The “gigafactory” proposal is among measures to accelerate the switch to electric vehicles north of the Border included in the party’s election manifesto launched by leader Anas Sarwar.
He said Scottish Labour would “revolutionise the delivery of electric cars in Scotland”.
Pledges include increasing interest-free government loans over the next two years to help less affluent households to buy them.
The manifesto also stated: “We will explore the possibility of siting a gigafactory in Scotland to build the batteries for electric vehicles and accelerate the creation of charging points, including in less well-served areas and for owners who do not have access to a residential charger.”
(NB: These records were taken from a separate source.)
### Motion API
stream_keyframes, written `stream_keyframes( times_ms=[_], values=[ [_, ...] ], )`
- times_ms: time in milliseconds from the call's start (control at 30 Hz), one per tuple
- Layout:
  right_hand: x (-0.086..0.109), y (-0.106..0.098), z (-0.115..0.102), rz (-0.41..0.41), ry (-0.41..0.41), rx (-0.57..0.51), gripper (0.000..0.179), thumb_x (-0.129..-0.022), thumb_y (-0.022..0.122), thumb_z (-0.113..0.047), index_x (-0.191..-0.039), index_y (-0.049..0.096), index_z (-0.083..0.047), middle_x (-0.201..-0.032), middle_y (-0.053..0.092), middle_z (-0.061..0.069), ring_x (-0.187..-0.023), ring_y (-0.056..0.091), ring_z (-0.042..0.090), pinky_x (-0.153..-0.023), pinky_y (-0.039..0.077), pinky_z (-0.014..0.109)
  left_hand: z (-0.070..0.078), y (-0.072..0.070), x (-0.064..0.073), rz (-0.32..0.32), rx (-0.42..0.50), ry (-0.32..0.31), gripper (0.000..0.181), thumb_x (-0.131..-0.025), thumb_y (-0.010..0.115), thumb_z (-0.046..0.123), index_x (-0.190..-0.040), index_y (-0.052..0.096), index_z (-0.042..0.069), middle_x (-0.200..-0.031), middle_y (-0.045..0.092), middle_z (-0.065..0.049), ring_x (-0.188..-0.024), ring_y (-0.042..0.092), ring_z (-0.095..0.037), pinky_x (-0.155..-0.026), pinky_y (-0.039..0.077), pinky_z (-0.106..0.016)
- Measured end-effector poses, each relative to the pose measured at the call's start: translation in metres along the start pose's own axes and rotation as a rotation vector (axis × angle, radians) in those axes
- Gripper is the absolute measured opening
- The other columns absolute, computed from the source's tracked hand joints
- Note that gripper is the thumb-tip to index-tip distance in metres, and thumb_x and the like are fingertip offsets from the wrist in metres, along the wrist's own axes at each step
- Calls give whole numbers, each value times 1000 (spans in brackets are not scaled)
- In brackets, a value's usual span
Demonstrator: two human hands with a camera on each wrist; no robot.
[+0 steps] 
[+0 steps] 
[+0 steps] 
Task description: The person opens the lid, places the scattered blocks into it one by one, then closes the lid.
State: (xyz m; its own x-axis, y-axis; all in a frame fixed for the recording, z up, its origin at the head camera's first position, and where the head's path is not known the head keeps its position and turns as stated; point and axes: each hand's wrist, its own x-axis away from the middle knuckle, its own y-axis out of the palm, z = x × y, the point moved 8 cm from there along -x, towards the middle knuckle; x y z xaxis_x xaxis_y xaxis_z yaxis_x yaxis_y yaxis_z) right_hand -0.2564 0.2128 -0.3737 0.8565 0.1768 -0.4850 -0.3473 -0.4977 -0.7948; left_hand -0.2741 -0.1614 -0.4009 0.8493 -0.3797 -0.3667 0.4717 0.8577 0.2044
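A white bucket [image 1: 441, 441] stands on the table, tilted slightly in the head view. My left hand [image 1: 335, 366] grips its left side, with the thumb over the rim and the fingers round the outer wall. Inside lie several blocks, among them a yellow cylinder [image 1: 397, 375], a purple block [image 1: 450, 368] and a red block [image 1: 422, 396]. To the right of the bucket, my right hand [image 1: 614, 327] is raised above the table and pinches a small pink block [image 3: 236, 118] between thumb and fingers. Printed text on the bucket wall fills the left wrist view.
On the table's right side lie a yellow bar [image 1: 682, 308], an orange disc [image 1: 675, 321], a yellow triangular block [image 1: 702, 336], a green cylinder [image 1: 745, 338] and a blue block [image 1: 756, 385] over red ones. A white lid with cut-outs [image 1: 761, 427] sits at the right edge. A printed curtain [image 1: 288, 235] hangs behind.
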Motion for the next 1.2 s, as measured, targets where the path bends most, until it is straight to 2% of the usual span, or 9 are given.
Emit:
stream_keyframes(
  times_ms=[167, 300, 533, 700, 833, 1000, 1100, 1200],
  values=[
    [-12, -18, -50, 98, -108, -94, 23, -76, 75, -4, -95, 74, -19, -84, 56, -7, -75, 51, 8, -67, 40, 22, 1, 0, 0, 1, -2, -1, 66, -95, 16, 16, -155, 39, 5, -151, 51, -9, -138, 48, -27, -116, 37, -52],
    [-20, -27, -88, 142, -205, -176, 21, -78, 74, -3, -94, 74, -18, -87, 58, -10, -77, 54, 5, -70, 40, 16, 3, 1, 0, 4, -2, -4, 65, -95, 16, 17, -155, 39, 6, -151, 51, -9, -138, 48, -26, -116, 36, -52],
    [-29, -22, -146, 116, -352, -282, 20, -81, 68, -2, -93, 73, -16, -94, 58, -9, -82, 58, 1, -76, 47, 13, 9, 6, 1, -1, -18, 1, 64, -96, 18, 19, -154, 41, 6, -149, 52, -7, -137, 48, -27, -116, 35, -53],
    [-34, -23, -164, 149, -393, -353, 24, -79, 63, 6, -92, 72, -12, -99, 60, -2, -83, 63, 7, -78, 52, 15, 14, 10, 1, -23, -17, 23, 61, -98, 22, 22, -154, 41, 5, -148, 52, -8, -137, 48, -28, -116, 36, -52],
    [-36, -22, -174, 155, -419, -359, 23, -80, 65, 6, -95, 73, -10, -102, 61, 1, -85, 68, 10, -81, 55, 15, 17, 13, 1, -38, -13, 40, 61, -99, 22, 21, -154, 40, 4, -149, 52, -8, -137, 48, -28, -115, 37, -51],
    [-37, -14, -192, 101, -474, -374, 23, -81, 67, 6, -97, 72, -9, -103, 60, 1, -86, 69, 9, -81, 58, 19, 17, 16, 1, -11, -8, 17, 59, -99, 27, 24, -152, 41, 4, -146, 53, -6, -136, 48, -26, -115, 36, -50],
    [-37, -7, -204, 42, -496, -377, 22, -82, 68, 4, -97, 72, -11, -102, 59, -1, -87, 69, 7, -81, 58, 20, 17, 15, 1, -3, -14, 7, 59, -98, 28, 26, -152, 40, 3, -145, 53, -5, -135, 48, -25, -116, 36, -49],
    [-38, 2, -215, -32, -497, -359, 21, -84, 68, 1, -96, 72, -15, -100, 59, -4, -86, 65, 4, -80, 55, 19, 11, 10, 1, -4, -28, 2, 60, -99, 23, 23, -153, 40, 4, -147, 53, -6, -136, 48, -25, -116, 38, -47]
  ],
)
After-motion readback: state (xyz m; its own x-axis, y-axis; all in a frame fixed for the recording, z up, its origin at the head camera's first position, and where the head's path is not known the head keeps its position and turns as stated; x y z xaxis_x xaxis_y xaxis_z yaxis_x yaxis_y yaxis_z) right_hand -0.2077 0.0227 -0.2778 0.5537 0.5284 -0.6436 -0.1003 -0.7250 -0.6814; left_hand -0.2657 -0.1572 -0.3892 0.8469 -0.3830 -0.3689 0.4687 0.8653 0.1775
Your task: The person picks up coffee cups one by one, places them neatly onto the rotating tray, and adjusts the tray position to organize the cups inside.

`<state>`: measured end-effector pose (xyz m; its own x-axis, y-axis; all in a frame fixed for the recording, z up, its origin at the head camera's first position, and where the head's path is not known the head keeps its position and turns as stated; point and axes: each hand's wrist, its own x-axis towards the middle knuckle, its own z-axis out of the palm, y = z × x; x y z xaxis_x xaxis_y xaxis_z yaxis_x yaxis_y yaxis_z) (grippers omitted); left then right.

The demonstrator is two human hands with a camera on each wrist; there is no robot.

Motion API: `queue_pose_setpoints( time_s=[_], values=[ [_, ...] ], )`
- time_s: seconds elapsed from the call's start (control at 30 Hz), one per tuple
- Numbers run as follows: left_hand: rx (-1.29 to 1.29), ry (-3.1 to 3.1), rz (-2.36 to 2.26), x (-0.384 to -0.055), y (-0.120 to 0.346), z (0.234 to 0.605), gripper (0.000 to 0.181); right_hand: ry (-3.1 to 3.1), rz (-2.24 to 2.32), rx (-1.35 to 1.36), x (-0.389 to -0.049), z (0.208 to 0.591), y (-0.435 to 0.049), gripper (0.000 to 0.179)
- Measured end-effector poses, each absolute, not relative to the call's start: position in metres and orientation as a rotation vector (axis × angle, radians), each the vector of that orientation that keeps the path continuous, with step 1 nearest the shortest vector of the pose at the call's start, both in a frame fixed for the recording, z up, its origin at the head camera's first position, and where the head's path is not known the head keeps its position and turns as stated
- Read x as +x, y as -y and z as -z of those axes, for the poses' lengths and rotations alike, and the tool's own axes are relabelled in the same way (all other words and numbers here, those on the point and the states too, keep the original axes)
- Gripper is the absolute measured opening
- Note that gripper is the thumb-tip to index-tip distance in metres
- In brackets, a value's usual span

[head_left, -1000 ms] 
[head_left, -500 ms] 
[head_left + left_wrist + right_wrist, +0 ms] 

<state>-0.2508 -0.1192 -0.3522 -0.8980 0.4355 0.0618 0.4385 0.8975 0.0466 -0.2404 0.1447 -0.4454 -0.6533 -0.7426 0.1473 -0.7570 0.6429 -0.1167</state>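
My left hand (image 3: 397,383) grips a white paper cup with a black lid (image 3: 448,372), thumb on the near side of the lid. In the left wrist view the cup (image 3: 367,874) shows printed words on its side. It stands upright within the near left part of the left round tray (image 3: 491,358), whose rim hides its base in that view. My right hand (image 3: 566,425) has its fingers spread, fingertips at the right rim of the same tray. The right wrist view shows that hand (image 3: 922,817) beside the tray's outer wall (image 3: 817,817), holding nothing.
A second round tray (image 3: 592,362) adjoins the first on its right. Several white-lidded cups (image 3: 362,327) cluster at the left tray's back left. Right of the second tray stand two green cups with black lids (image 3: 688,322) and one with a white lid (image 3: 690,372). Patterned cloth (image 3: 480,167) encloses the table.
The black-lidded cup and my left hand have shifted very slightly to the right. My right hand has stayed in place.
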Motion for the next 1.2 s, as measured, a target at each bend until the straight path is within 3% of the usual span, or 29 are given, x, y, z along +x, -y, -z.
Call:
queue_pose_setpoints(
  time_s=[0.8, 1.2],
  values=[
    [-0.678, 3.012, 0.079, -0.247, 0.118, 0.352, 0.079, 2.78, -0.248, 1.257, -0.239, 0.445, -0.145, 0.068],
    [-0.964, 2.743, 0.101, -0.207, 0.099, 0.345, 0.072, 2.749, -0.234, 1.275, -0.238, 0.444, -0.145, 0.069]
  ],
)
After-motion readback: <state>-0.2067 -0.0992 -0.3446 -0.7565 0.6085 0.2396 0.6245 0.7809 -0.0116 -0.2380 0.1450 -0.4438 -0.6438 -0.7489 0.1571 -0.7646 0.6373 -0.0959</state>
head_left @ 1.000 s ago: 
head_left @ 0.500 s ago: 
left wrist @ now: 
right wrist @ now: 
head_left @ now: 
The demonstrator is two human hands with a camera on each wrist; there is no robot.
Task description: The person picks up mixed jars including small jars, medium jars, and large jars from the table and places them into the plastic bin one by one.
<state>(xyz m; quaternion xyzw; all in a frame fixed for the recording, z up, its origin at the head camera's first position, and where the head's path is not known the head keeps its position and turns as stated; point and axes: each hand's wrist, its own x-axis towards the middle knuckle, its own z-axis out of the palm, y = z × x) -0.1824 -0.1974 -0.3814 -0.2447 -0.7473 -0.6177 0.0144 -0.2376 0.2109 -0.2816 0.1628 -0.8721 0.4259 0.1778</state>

The move follows Labour’s shadow business secretary Ed Miliband south of the Border calling last month for three gigafactories to be built in Britain by 2025 as part of an “electric vehicle revolution in every part of the country”.
He said gigafactories were critical for Britain’s future car production post-Brexit: “We need a strong domestic battery supply chain to remain competitive and to build on our position as a leading electric vehicle producer.”
The SNP has already pledged to “phase out the need” for new diesel and petrol cars by 2030.
It also aims to remove diesel buses from service by 2023 and spend £120 million on zero-emission buses, such as electric.
The Scottish Conservatives have pledged a nationwide network of chargers by 2025, with a new scheme to install them outside flats.
The Scottish Greens would ban the sale of new petrol and diesel cars from 2026.
The Scottish Liberal Democrats would also expand car-sharing clubs to increase access to electric vehicles.
The publication of Scottish Labour’s plans were applauded by the Electric Vehicle Association Scotland.
Chief operating officer Laura Robinson said: "EVA Scotland wants to position Scotland at the forefront of e-mobility innovation and ambition, so we wholeheartedly welcome the manifesto commitments.
"The electric vehicle revolution represents one of the biggest shifts in consumer behaviour in our generation, but significant steps are needed to accelerate change.
"Interest-free government loans, the siting a gigafactory in Scotland to build the batteries for electric vehicles, and accelerating the creation of charging points are all positive steps on the journey to adopting electric."